By Emily Litvack, UA Research, Discovery and Innovation - June 14, 2018
To make a planet, you need stuff.
Protoplanetary disks — cosmic frisbees of gas and dust orbiting young stars across the galaxy — spin out new planets. But the size of those planets depends on just how much material these disks have to give.
A team of scientists led by the University of Arizona has imaged a cluster of protoplanetary disks in the Orion Nebula and discovered that they are smaller than those previously studied in closer, less-dense regions. The smallness of these newly imaged disks suggests that making giant planets such as Jupiter (which is 2.5 times more massive than all the other planets in our solar system combined) could be especially difficult.
What's more, the Orion Nebula looks a lot like other planet-forming regions in the Milky Way, meaning our own solar system likely formed in an Orion-like environment. The team's findings have been published in the Astrophysical Journal.
The scientists used the largest telescope in the world, an interferometric array of radio telescopes in Chile called ALMA, to observe about 110 protoplanetary disks in the Orion Nebula in the deepest survey of the region yet.
"The general motivation for the whole field is that we want to understand more about how planets are formed," says Josh Eisner, a UA professor of astronomy who led the study.
In their pursuit of that understanding, scientists have spent decades looking to star-forming regions such as Taurus, a mere 500 light-years away (as compared to Orion's 1,344). While its nearby location makes a slice of the universe such as Taurus easier to observe with less-powerful telescopes, it's not what one might call a "typical" planet-forming region.
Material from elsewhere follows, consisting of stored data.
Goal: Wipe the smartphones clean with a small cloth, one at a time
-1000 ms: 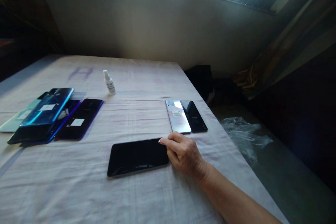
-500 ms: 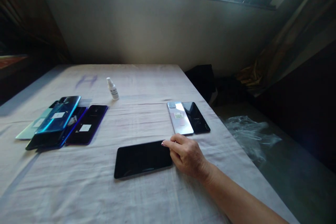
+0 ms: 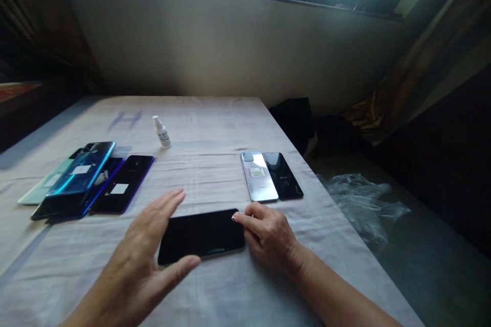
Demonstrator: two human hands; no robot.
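Right hand (image 3: 268, 235) gripped the black phone's (image 3: 201, 235) right end. Left hand (image 3: 149, 250) hovered open at the phone's left end, not touching.

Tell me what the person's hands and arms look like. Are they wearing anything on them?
Both are bare. The left hand and right hand wear no gloves, and no rings or bracelets show. The right forearm is uncovered with no sleeve or watch as far as the picture reaches. The right index fingertip has a pale, light-coloured nail. The left wrist is mostly cut off by the frame edge.
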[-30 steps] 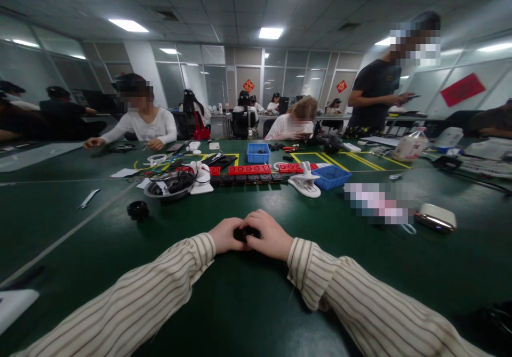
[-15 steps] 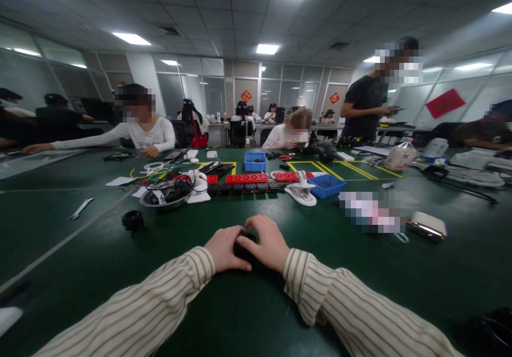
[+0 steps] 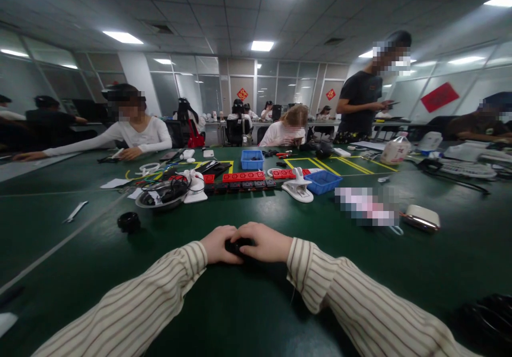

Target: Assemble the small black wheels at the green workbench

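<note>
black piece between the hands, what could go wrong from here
The black piece could slip from the left hand and right hand onto the green table. The hands partly cover it, so a poor grip might go unnoticed. Swinging outward, the left hand might knock the round black part.

Dark object we see only partly, covered by left hand and right hand, lower centre, white item cut off, lower left
</note>
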Action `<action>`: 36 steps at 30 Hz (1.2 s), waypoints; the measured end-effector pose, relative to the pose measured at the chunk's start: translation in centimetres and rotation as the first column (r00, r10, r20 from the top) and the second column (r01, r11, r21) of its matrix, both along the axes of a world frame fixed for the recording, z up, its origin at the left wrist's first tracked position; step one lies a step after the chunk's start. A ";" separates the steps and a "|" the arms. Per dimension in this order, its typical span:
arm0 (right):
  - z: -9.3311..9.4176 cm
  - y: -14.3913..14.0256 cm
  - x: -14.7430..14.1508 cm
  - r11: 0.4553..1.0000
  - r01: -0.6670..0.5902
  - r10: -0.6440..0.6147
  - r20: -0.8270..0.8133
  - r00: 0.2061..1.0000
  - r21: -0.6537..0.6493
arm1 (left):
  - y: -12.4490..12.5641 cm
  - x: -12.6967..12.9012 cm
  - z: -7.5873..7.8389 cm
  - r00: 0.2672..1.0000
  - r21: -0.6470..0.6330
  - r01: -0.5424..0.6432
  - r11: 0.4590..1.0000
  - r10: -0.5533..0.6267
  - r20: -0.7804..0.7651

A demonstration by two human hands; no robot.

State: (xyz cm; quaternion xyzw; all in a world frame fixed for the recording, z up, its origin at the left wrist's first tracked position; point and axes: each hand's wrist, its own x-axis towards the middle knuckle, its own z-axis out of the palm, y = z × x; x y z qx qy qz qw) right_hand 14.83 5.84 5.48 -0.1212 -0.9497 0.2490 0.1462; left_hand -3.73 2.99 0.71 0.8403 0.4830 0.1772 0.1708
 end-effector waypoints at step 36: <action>0.7 -0.2 0.3 0.991 -0.137 0.137 0.013 0.990 -0.004 | -0.4 -0.1 0.0 0.978 -0.216 0.021 0.976 0.025 0.207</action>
Orion, on the other hand, with its many stars (and orbiting disks) clustered together in relatively small area, is typical. It requires a more powerful telescope to take sharp observations, but in terms of regions where planets — or entire solar systems — form, it's a better model.
"Orion is not at all an oddball region. The disks there look a lot like what we think our solar system looked like when it was a protoplanetary disk," Eisner says. "And now with the advent of ALMA, we can study regions like Orion well."
Based on the images, the team — which also included astronomy and astrophysics graduate student Ryan Boyden, Steward Observatory postdoctoral researchers Nicholas Ballering and Min Fang, Steward Observatory associate astronomer Jinyoung Kim, and Lunar and Planetary Laboratory associate professor Ilaria Pascucci — was able to calculate the mass of protoplanetary disks in the Orion Nebula.
"Disk mass tells you how much stuff there is in the disk and that gives you a budget for what you can build out of it," Eisner says. "And what we found was, in this region, mass is actually quite constraining."
Unlike those studied in nearby regions such as Taurus, planet-forming disks in the Orion Nebula don't have enough stuff to build large planets such as Jupiter, for which you would need tens of Earth masses. According to Eisner, this may mean that much of the stuff already has been used to make young planets. Disks in Orion also appear smaller in size than those in Taurus-like regions.
"It's pretty tantalizing that Orion looks so different from all these lower-density, closer regions but it's just one. We want to fill in the data with more of these high-density regions to see if they all look like Orion," says Eisner, who is already seeking grant funding and telescope observing time to do so.
The discovery also will be tantalizing for those interested in what our solar system looked like as it was cooking some 5 billion years ago.
"The initial conditions for planet formation can tell us a lot about the constraints and how the process really unfolds," Eisner says.
One theory about our solar system's formation, called the Nice Model, argues that, early on, the configuration of the planets within a disk was small and compact until resonance finally flung Neptune and Uranus onto longer orbits.
The fact that the small, compact systems Eisner's team observed in the Orion's disks match up so nicely with the initial planetary configuration in the Nice Model, Eisner says, is a compelling hint at the origins of our solar system.
"The solar system probably formed in an Orion-like environment," he says. "Now we've actually got an idea of what systems there look like."